# Grand Carpet Mill???



## midnight804 (Jun 13, 2008)

good morning all,
Yesterday I was running the dog at a local park and I ran into (litterally) a friends dog. Knowing the dog we waited till my friend came huffing up the trail (boo for tobacco lungs) and caught up for a while. 

I noticed my friends dog Giza had a great condition and seemed more muscular than last time is saw him. The Giza is a large (very large) American Staffordshire mix so me noticing more muscle on Giza was a shock...he's always been a solid 100lbs of straight up muscle and sloppy pitbull kisses. 

In our conversation my friend said he had bought a treadmill for Giza and trained him to run it. she said they love it for winter time exercise as well as now that its often over 100F during the day here. 

has anyone here had experience with Grand Carpet Mills? 

http://www.grandcarpetmill.com/

It seems like it a solidly built piece of gear (we went to Giza's momma's house to have a beer after we met up at the park) and Giza's momma said the guy who runs the company is super awesome to deal with. Hers has a dark finish on it and I really like the harness and harness attachment bar setup. Gizza's momma also said it was pretty durable and the guy who owns the company even gave her some tips to make the belts last longer (seal it with clear Silicone Caulk) and gave her a discount when he found out she worked at an animal shelter. 

Upon my up close mechanical nerd inspection I found the roller to be very well machined and the frame was also well made. The adjustment for the roller length was simple, solid and sensible. The harness bar attachments we're all hardcore and looked very durable. Also the incline legs on the front were solid too. All in all it passed my uber nerd inspection!

I have trained Midnight to run on my dads treadmill but its a big old $3K motorized person treadmill and the carpet mill seems much better for dogs. 

I realize that a treadmill is never an exercise replacement, but a tool to use when weather will not allow for a good run outside. However I have called my dad a few times recently to use his treadmill with Midnight during the recent days when its been 100+ outside. 

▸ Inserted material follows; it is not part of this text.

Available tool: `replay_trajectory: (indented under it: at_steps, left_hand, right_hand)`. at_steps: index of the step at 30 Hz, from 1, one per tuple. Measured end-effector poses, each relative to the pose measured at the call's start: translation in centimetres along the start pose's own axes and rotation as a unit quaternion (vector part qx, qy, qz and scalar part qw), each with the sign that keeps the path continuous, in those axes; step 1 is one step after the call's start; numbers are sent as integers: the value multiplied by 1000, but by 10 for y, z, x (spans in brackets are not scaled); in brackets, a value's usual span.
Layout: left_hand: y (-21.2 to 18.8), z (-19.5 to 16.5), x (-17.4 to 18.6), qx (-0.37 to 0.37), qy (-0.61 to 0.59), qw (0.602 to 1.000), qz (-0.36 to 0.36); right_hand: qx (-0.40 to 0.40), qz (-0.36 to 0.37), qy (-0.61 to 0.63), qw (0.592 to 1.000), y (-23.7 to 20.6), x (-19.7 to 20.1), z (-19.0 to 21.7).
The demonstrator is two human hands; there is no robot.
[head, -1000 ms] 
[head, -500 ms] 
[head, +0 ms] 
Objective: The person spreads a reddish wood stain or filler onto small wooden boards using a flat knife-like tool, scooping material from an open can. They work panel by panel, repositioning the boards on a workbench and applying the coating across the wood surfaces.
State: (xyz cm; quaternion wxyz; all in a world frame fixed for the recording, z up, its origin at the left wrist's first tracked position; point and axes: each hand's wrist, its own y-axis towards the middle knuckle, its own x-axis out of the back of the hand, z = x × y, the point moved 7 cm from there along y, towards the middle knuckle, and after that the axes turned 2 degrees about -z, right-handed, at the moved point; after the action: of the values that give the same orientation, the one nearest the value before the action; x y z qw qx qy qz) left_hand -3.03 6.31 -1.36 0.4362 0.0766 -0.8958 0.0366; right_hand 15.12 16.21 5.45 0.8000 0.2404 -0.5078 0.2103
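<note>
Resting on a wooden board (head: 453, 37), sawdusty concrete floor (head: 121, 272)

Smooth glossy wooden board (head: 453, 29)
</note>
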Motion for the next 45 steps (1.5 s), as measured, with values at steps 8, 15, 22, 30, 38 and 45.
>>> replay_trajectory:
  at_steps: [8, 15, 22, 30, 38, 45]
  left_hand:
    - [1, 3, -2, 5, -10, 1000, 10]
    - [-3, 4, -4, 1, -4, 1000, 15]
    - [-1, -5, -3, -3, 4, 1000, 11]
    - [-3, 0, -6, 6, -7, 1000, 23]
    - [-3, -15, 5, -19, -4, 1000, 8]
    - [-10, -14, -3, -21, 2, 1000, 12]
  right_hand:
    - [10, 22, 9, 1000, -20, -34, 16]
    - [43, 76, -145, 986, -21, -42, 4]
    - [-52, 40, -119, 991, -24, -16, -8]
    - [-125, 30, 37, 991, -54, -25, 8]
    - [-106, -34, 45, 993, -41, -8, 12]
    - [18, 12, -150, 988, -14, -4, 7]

He would never be allowed unsupervised use (Giza's momma keeps hers in the closet to dissuade Giza from unattended use) and this is certainly not going to be any kind of run replacement, but it could be worth the 600-700 bucks to have a suitable hard exercise alternative for craptastic weather days. 

I had a good month with sales last month and I was gonna get myself a new SIG but since seeing this dog treadmill yesterday I'm seriously considering not buying a new SIG for me and instead buying a treadmill for the dog. However the new run of the equinox finished p220's just hit the shelves so I'm kind of torn. 

Dog Treadmill or Shiny New .45?

Any opinions/ experiences with the Grand Carpet Mil or other dog treadmills. If you happen to own a sig p220 you could chime in on that too...

thanks,
chris and midnight


----------



## BrianR (Sep 23, 2008)

Sorry I'm catching this post a couple of months late! 
I hope you've bought a treadmill from Grand Carpet Mill, or you're still shopping! 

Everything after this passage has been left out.